If we really want to examine the roots of yoga, we need to go back to the Harrapan culture, datingback 3,500 years, when yoga was a meditative practice. According to some, around 1500 BCE, Harrapan culture was diminished due to Aryan invasion. Barbarians from Normandy introduced the caste system and enforced a set of religious rituals that involved blood sacrifice practices. Along with these religious practices came sacred scriptures called the Vedas, a large body of spiritual texts originating in India. The word “yoga” was first mentioned in the oldest of the Vedas, Rig Veda. It referred to the concept of discipline.
Fast forward to 800 BCE. The Upanishads, a collection of texts that contain some of the earliest concepts of Hinduism, prescribed the method of achieving enlightenment by studying under a teacher and dedicating one’s life to a yoga practice. The Upanishads outlined two paths to enlightenment: Karma Yoga (selfless dedication to the service of others) and Jnana Yoga (intense study of spiritual writings). Around the 3rd century BCE, the Maitrayaniya Upanishad prescribed a six-step process to enlightenment, which included mastering pranayama (breath control), pratyaharia (sense withdrawal), dhyana (meditation), dharana (one-pointed concentration), tarka (self-reflection), and samadhi (absolute absorption) in order to unite the Atman (individual’s spirit) and Brahman (universal spirit or source of creation). The sacred syllable om appeared in this particular Upanishad as a symbol of union between mind and breath.

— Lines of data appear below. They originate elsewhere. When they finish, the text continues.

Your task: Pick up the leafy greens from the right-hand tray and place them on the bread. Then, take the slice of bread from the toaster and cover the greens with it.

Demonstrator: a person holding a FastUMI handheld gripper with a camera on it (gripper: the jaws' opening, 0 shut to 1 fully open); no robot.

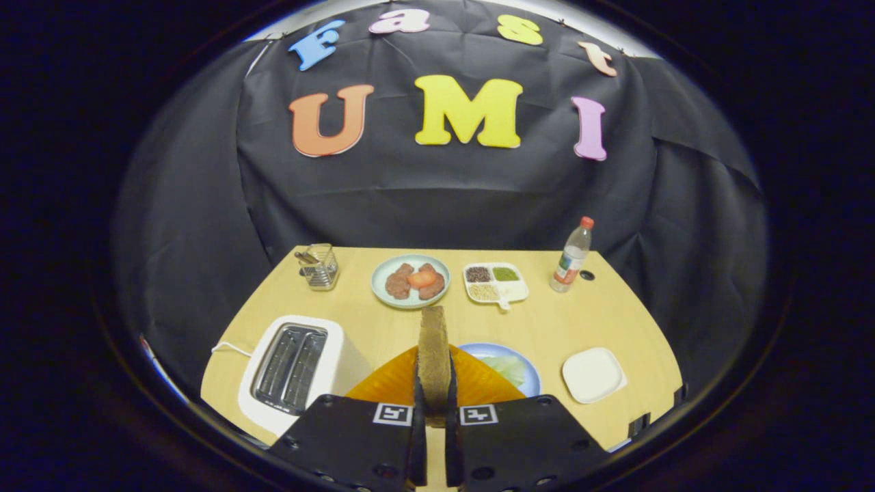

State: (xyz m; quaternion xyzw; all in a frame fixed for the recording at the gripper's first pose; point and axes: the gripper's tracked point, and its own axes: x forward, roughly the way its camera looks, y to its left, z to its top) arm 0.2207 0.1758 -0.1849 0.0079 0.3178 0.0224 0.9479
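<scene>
My gripper is shut on a brown slice of bread, which stands on edge between the two fingers and sticks up ahead of them. Below it lies an orange mat, and just right of the slice a light blue plate carries pale leafy greens. The bread slice hides what lies under the greens. The white toaster stands to the left of the fingers, its two slots dark and without bread. A small white square tray sits bare to the right of the plate.
Further back on the wooden table are a wire cutlery holder, a pale green plate with meat and tomato, a white divided dish of condiments and a red-capped bottle. The toaster's white cord trails left.
</scene>
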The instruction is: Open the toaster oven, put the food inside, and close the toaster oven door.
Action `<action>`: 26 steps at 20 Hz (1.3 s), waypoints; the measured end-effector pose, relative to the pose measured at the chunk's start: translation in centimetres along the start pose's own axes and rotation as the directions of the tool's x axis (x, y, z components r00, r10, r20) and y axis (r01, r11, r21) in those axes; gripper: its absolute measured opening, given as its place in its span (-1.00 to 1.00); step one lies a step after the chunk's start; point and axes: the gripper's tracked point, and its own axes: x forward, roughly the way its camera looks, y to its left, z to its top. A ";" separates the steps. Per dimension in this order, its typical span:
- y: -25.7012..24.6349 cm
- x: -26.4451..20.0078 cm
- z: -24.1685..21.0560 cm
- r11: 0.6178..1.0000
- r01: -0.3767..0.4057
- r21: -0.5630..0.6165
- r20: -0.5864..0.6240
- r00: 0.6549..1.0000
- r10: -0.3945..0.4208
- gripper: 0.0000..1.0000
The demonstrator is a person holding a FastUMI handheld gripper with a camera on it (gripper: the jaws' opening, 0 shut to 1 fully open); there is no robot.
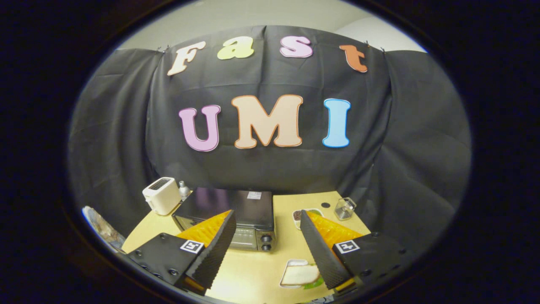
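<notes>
Two black ribbed fingers of the gripper [266,219] stand wide apart above a pale wooden table [253,270], holding nothing. Between and just beyond their tips sits the black toaster oven [236,217], door closed. A slice of bread on a white plate [298,274] lies beside the right finger.

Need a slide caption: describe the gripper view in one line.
Open gripper above the table, closed toaster oven ahead, sandwich plate between its fingers.
</notes>
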 end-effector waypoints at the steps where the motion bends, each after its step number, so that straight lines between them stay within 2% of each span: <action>1: 0.5 0.1 -0.5 1.000 -0.003 0.000 -0.010 1.000 0.003 0.94; 12: 8.7 3.7 -4.3 0.999 -0.025 -0.037 -0.043 0.999 0.023 0.93; 14: 10.5 5.0 -5.0 0.999 -0.032 -0.014 -0.039 0.999 0.031 0.93; 17: 14.0 7.3 -6.3 0.994 -0.077 0.082 -0.017 0.997 0.079 0.93; 21: 15.3 10.6 -7.8 0.983 -0.037 0.178 0.036 0.999 0.031 0.92; 26: 15.9 14.8 -9.3 0.993 0.006 0.121 0.091 0.996 -0.018 0.91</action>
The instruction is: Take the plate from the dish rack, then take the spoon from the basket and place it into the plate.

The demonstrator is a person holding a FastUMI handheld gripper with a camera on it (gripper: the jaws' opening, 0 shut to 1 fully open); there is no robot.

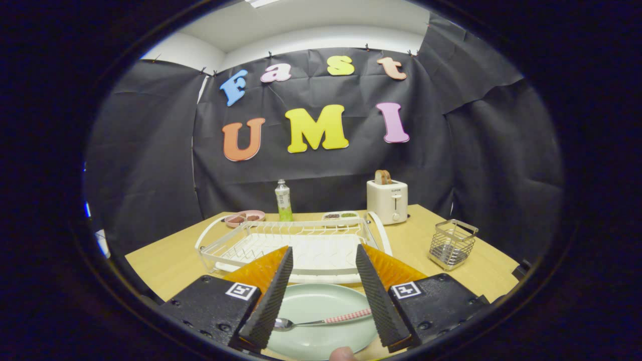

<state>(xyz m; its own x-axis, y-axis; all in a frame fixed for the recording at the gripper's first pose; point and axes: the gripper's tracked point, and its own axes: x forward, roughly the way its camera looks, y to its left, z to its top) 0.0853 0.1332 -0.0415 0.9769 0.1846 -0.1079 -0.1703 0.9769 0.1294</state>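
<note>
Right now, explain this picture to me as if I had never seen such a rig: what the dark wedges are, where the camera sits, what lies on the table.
The camera rides on a hand-held gripper and looks forward along its two dark fingers, which stand open and hold nothing. Between them a pale green plate lies on the wooden table, with a spoon resting in it. Beyond the fingers stands a white dish rack; to its right is a wire basket. Further back are a toaster and a bottle.

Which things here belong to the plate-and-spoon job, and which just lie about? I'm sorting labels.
Job: plate, spoon lying in it, dish rack, basket, tongs open above the plate.
Lying about: toaster, green bottle, pink dish, white tray.
</note>
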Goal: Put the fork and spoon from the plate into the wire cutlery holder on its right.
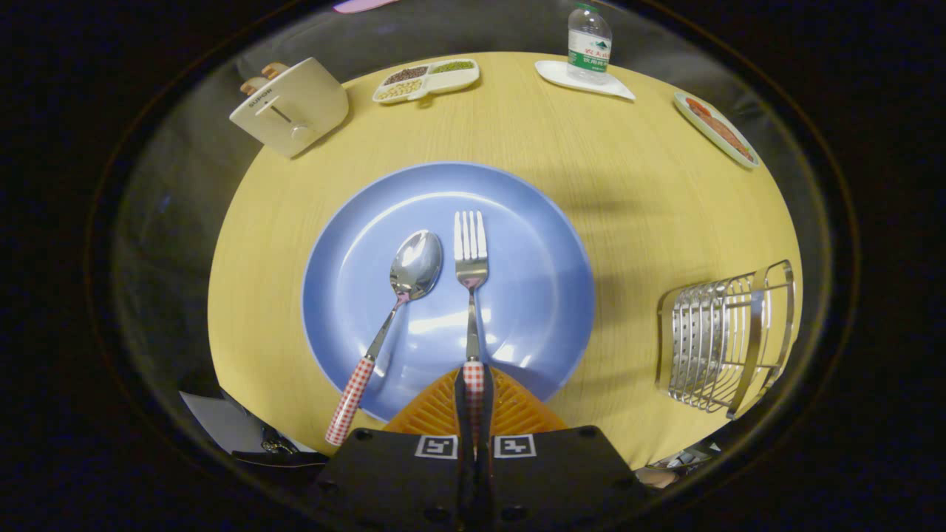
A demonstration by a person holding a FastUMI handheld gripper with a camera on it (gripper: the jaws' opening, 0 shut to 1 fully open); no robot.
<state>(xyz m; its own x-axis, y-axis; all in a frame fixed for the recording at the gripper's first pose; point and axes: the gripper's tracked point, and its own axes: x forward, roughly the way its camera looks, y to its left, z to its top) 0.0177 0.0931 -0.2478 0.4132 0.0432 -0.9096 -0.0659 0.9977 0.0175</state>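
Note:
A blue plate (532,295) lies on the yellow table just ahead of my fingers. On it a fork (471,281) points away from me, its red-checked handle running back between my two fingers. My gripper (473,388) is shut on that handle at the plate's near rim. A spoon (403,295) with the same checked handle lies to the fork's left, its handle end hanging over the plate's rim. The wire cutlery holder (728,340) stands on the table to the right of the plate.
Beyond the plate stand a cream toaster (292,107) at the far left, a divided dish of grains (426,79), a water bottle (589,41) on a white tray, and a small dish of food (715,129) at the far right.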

At around the same time that Maitrayaniya Upanishad was introduced, Bhagavad Gita gained prominence. This scripture combined and mythological tales that later made their way into a celebrated collection of tales, Mahabharata. Three methods of devotion were outlined in Bhagavad Gita: Karma Yoga, Jnana Yoga, and Bhakti Yoga (devotion).
Compiled around 400 CE by Patanjali, The Yoga Sutras introduced the eight-fold path to yoga practice, which is considered to be the classical yoga manual and the foundation of many of today’s yoga practices, particularly Ashtanga Yoga. We will hear more about this eight-fold path in The Eight Limbs of Yoga (here), which include yama (self-restraint) niyama (self-purification by self-restraint and discipline), asana (seat or posture), pranayama (control of breath), pratyahara (sense withdrawal), dharana (one-pointed concentration), dhyana (meditation), and samadhi (total absorption).